Someone could explain in a more didactic way what these interfaces are for
IEnumerable
is an interface that marks the classes that want to implement it so that it is known that it can be iterated through an iterator. Obviously this should only be used on objects that are data strings, otherwise it does not make sense to iterate there. The method is used to get the iterator. Most of the time the implementation of this method is the same or very similar.
Whenever you implement IEnumerable
you will have to implement the IEnumerator
interface in some way, in the class or elsewhere.
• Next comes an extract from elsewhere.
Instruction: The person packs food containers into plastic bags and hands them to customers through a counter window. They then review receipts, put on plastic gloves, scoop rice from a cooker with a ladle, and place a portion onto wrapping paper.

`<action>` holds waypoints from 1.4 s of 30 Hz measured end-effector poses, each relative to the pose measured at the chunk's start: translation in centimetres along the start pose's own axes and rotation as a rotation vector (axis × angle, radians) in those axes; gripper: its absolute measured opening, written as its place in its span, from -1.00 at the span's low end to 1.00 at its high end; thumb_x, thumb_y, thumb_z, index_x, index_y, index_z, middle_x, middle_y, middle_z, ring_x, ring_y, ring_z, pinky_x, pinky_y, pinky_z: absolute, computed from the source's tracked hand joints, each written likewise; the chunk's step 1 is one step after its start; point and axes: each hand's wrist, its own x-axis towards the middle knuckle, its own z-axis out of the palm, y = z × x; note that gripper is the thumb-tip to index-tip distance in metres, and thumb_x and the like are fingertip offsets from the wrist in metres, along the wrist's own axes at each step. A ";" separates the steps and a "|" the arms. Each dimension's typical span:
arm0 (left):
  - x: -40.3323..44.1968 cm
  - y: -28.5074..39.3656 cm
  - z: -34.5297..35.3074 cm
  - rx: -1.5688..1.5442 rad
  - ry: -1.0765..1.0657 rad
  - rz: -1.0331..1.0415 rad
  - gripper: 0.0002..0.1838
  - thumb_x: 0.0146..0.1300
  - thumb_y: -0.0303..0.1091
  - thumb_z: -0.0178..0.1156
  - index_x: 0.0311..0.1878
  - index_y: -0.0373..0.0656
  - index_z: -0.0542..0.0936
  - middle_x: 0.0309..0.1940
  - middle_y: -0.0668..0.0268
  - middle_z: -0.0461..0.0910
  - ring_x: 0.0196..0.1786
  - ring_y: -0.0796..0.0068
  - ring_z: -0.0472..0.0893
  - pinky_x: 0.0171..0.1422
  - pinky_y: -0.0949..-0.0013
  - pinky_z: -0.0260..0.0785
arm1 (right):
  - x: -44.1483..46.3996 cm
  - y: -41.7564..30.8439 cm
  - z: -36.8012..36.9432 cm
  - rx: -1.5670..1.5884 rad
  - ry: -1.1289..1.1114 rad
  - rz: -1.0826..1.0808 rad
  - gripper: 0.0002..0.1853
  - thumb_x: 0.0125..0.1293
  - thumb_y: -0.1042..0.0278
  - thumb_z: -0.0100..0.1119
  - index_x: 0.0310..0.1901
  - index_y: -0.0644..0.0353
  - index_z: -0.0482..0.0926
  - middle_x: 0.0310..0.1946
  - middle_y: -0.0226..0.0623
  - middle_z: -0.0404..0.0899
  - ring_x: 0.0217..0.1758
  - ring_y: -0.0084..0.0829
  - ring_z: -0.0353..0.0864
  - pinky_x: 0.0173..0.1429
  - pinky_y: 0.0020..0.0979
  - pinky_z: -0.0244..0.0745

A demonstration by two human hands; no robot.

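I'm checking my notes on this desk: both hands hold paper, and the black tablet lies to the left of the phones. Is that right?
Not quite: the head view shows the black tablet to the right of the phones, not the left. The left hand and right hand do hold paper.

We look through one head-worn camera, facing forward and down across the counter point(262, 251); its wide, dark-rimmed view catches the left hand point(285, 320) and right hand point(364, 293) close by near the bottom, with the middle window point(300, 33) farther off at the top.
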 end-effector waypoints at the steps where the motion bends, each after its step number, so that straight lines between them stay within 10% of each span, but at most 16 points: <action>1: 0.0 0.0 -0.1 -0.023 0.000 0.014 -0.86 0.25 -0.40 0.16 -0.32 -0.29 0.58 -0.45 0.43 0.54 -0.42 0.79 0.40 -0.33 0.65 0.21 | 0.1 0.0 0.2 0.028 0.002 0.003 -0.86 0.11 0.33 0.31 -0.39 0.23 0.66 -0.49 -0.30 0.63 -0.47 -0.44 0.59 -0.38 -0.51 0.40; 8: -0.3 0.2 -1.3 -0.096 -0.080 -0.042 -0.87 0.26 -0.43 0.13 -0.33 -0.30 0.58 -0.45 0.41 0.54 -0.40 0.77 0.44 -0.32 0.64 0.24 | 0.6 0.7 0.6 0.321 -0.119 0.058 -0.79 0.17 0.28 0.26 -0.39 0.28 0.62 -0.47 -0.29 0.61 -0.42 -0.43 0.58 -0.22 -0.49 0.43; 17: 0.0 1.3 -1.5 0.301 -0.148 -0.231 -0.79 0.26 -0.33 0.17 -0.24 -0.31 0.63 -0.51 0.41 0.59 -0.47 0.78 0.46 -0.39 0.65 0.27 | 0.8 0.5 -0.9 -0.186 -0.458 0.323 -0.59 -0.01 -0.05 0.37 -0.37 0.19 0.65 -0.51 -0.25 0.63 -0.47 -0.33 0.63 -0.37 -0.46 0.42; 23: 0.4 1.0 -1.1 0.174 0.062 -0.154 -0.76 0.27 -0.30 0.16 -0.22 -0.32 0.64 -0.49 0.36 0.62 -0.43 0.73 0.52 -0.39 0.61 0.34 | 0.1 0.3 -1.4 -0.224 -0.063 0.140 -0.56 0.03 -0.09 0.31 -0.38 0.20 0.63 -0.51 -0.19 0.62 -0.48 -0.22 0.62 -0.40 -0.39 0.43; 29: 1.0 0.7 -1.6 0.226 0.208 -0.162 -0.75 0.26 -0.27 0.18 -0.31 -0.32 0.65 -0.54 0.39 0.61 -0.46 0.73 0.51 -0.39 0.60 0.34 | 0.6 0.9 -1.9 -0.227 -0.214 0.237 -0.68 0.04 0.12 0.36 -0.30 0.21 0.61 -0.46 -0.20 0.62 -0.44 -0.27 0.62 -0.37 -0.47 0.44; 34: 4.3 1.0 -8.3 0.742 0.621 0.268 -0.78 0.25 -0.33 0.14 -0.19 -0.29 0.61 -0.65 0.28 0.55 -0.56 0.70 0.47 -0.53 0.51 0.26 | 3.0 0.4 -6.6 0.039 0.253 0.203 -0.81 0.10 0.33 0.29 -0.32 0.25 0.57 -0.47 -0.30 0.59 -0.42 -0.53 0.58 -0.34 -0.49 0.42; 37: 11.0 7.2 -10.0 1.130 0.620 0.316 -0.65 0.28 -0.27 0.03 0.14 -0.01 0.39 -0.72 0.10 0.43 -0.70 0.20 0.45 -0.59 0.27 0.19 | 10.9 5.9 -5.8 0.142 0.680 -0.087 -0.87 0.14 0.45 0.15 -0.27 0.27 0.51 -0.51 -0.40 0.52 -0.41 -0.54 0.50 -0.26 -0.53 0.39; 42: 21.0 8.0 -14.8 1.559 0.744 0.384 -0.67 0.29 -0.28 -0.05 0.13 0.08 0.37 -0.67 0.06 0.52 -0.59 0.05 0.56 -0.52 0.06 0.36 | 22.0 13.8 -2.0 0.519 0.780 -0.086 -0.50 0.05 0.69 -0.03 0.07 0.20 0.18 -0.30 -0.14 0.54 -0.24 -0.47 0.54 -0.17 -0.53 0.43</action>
The iterator is defined by the IEnumerator
interface that proposes to have the mechanism required to iterate, ie it needs a state with the current object ( Current
) and how to restart the iterator scan ( MoveNext()
).
What advantages do they bring to iterations that a "simple loop" does not bring?
If the language does not determine how to loop in a data stream, the only way you can create a type that is an iteratable data stream is by providing a mechanism that tells you how to get the data, the next one is how to start over . Your type should provide the code that does this appropriately and if possible with the best possible performance for your case. In the case the language does in array and string , then in thesis these types would not need to have these interfaces, but they have to use in other situations that the language does not control. / p>
This is not quite true. It is even possible in most cases not to implement Reset()
in a collection, but a lot of things will not be possible. Nor can we consider it a collection, at least not an iterable one. It will be a beauty of a gambiarra. It has collection that simply can not iterate without doing something totally non-standard. And the purpose of these interfaces is to maintain a standard way of doing things.
Can anyone explain to me why this code works even though it is not the most commonly taught code for implementing IEnumerator?
The code works because that's what it has to do.
- it takes the iterator and throws it into an object
-
IEnumerable
takes the next element of the sequence, in case it should get the first
- accesses the element within the loop
- Return to check if you have the next item to decide whether to continue or not, since
MoveNext()
returns a Boolean.
How this works internally is the specific iterator problem, it's implementation detail.
In fact this code is not good because it leaks memory leaving the iterator alive even after it has finished its use. In other situations it is possible for a cast to be required to use the element since it returns a MoveNext()
, unless it uses a object
to return the actual object type. All this the compiler puts for you, so it's best to use IEnumerator<T>
of what to do in the hand, the compiler knows what it is doing, the programmer does not always.
The foreach
can only work on objects that have the foreach
interface since it must iterate in the data sequence.
If .NET were written today would be different, perhaps the idea of Jared Parsons was the implementation, which is much better than the one adopted.